### Work instruction
Establish how many lines in the material below include the word "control", then give the count alone.

### Records to process
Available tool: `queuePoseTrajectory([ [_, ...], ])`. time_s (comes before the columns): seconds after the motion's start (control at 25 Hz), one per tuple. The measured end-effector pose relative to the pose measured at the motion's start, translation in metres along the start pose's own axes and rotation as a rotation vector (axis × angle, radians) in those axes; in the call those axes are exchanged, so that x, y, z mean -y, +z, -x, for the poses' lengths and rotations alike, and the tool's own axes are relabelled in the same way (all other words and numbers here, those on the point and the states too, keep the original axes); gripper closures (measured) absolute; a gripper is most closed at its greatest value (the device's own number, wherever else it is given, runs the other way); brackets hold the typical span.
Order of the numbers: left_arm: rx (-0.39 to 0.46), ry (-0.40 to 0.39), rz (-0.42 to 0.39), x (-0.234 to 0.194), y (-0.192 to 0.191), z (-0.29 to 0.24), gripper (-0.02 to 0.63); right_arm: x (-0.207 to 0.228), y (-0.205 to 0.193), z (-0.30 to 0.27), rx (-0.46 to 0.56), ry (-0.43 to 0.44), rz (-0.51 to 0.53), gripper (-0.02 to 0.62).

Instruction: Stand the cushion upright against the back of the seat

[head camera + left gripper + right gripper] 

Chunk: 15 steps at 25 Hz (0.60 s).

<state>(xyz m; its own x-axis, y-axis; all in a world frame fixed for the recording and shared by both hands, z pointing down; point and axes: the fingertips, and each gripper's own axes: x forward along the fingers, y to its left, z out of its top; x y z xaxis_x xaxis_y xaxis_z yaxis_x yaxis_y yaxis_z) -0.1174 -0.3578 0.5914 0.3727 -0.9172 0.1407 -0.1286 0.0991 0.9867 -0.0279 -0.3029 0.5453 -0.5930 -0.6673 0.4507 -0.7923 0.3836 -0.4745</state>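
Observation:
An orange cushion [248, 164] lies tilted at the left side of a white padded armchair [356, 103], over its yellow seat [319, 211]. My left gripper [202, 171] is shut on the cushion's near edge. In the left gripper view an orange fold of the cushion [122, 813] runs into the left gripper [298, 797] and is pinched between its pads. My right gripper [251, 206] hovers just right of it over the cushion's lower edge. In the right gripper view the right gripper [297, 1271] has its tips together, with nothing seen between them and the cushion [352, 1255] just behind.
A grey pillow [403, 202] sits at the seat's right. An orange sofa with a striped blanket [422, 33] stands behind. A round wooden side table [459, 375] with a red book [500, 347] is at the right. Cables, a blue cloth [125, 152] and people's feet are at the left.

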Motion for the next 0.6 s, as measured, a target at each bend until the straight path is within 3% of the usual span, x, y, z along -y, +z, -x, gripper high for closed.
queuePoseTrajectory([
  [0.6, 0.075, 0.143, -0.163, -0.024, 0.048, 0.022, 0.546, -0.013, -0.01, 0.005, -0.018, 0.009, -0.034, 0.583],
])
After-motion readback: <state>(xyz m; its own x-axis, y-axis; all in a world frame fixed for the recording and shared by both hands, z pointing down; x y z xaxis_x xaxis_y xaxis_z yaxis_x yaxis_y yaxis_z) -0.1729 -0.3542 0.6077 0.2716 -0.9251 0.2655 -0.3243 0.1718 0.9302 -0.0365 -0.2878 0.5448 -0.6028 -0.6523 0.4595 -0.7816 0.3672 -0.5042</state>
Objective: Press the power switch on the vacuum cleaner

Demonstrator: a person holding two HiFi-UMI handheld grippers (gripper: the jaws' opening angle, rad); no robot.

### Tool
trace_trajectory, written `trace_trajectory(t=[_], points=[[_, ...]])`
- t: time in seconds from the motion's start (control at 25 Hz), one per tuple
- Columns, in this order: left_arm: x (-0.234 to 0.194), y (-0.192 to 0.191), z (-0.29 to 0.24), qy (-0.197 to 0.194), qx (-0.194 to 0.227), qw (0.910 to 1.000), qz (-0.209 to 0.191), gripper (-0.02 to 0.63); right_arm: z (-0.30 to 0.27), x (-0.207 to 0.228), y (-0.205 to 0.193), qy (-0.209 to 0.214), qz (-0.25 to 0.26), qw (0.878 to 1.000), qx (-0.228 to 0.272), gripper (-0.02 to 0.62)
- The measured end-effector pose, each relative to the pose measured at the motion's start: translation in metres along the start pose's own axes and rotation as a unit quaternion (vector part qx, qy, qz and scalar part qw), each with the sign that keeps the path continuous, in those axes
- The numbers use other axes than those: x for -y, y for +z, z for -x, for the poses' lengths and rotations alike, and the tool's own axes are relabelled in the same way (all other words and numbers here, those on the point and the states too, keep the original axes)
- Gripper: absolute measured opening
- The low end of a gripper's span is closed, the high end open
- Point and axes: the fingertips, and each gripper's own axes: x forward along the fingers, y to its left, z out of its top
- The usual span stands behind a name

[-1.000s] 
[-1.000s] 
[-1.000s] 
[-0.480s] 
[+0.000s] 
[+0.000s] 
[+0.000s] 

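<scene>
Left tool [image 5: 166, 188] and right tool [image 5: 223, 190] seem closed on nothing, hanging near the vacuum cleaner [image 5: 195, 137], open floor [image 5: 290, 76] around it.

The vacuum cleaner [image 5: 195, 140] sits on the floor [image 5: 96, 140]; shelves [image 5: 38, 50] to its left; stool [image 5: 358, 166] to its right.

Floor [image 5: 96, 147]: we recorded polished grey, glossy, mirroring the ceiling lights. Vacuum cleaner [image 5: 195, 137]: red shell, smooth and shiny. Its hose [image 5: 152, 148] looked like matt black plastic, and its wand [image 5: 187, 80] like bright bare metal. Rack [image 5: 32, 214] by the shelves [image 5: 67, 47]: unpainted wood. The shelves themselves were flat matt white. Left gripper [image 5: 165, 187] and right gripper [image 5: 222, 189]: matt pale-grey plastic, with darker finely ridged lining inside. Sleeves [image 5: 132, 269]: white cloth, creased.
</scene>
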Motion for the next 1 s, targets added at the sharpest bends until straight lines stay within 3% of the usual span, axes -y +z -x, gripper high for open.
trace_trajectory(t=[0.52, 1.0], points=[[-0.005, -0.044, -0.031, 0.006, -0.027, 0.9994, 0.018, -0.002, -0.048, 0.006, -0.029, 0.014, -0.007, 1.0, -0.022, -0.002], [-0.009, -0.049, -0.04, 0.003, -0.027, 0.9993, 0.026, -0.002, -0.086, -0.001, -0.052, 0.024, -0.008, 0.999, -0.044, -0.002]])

### Solution
2